Useful Clarifications:

NHGIS specs:
-everything must be in metadata provided it's used in an nCube; otherwise, it needn't be included

-catValu has to be what you actually find in a file, so for the suppression flags, the catValu has to be a letter or a blank

-use CoordValRef to reference big standard codes like SICs in locMap; gets around having to have 80 zillion re-iterations of the coordNos & coordVals when such codes are included in nCubes

-basic variables will be "total mid-march employment", etc.. Basic nCube will be SIC x "total mid-march employment", etc. Class size nCubes will be SIC x "total mid-march employment" x Class size - would be rep. on the page as

Establishments with 1-4 Employees
--SIC | Total Mid-March Employment | Total Annual Payroll | etc.

-change geo in US and state to combine us and st geo; pull census code forward, don't worry about locMap (handled by tools; although will need to be tweaked a bit)

NHGIS procedures:
-coders make dataDscr first, which is run through tools to make sure that the display shell will be generated correctly in the access software
-coders needn't stick to organization of data in original files - e.g. in CBP state and county files, one/two geo fields are at the end of the data. Since the data file will likely be restructured, var and nCube creation can be independent of physical placement variables.
-proofer does additional cleanup as needed.
NHGIS staff and/or proofer handle section 3, which is used to fill in values into the display shell.
-fileTxt has to be written - typically manually; mostly NHGIS staff, as the original data structures are often dumped b/c untenable. Thus, fileTxt can't be written until restructured form is known/decided on.
-the locMap is done in two parts: non-nCubes and nCubes - presumably after fileTxt has been done so that record length, file widths, etc. are known.

Still unsure about:
-there are base versions of sect 1 & 2; these are customized as needed and are done last (by proofer or coders?)
-glossary is created by coders? Isn't included in metadata; not covered in NHGIS Metadata Coders Manual...

April 15, 2004

MPC 4.15.04

Yesterday I said:

-There was a suggestion that perhaps the US and state files could be treated as two recGrps of a single file, but that won't work because they each have to have their own locMaps. locMap is non-repeatable and at the same level as fileTxt (which contains the recgrp element). Therefore, each file type needs its own complete .

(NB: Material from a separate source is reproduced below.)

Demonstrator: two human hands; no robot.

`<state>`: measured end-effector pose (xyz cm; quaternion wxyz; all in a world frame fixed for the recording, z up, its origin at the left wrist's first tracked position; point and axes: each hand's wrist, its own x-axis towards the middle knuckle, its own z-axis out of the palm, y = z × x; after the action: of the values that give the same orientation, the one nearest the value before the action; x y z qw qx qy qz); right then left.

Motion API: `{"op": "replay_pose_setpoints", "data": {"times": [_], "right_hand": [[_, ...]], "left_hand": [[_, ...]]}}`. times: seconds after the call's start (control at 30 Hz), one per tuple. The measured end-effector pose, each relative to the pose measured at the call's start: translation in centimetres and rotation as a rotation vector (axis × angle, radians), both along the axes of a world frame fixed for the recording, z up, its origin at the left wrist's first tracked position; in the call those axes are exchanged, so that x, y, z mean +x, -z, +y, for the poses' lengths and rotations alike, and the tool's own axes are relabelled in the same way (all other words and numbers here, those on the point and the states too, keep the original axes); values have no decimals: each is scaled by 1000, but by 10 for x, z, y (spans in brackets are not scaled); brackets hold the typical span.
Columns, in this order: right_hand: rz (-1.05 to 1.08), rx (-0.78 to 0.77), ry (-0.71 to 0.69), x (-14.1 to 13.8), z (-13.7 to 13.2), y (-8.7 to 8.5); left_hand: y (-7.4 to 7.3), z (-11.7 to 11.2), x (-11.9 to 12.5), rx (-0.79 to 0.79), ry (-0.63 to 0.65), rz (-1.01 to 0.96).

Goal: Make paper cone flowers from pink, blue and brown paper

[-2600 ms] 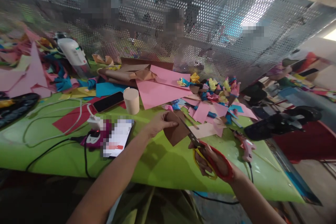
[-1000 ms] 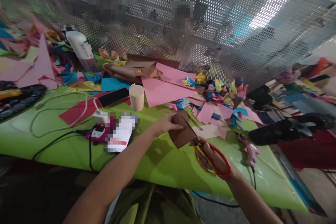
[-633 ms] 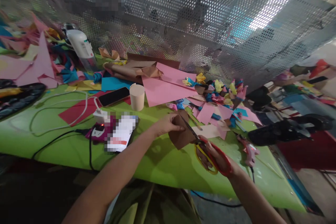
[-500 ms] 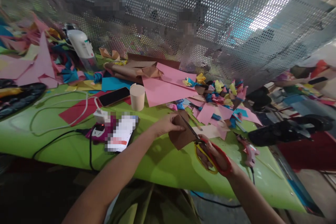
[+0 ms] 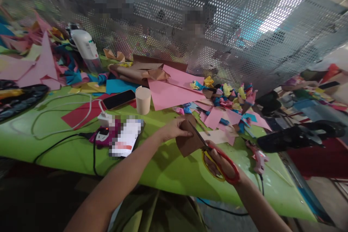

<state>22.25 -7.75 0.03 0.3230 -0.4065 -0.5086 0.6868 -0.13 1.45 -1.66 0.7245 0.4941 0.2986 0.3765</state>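
Observation:
My left hand (image 5: 175, 129) pinches a piece of brown paper (image 5: 188, 144) above the green table (image 5: 160, 168). In my right hand (image 5: 220, 163) is a pair of scissors (image 5: 230, 165) with one red and one yellow handle loop, my fingers through the loops. The blades lie along the right part of the brown paper, pointing up and to the left; whether they are parted is too fine to make out. Just beyond the hands rests a pale strip of paper (image 5: 214, 136), with pink paper pieces (image 5: 213, 116) behind it.
A beige cup (image 5: 143, 100), a dark phone (image 5: 119, 99) and a lit phone (image 5: 127, 137) beside a purple power strip (image 5: 104, 137) stand left. At right lies a pink glue gun (image 5: 259, 159) with its cord. A perforated metal screen (image 5: 168, 18) rises behind paper scraps and a white bottle (image 5: 85, 47).
Both hands, the brown paper and the scissors keep nearly the same place. The whole view has shifted very slightly.

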Motion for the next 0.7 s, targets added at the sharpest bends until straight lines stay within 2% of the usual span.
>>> {"op": "replay_pose_setpoints", "data": {"times": [0.13,0.47,0.7], "right_hand": [[-11,-31,-3,2,-1,1],[1,11,13,-4,1,0],[-55,-14,55,-1,1,7]], "left_hand": [[2,-1,3,-4,31,44],[1,-3,5,-45,54,-13],[3,-2,5,-20,19,22]]}}
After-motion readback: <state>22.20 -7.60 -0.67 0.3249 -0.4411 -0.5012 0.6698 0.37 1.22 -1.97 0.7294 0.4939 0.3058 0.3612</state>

Ok, that was wrong - forgot that you could have one locmap, one set of dataItems and then multiple physLoc elements differentiated by references to the recgrp they belong to.

However, I still don't want to try to combine them for the following reasons:

1. fileTxt really looks for a particular file. Since the CBP files are (at least since 1986) consistent in releasing separate files for each geo level (and each state for the county files), I'd be mis-using the element in order to to assign the US and state files as record groups w/in a single fileTxt element.

2. It would be more complicated than three separate codebooks for each type of file.

3. It's not clear to me why, if you put US and states together, you couldn't also add in counties.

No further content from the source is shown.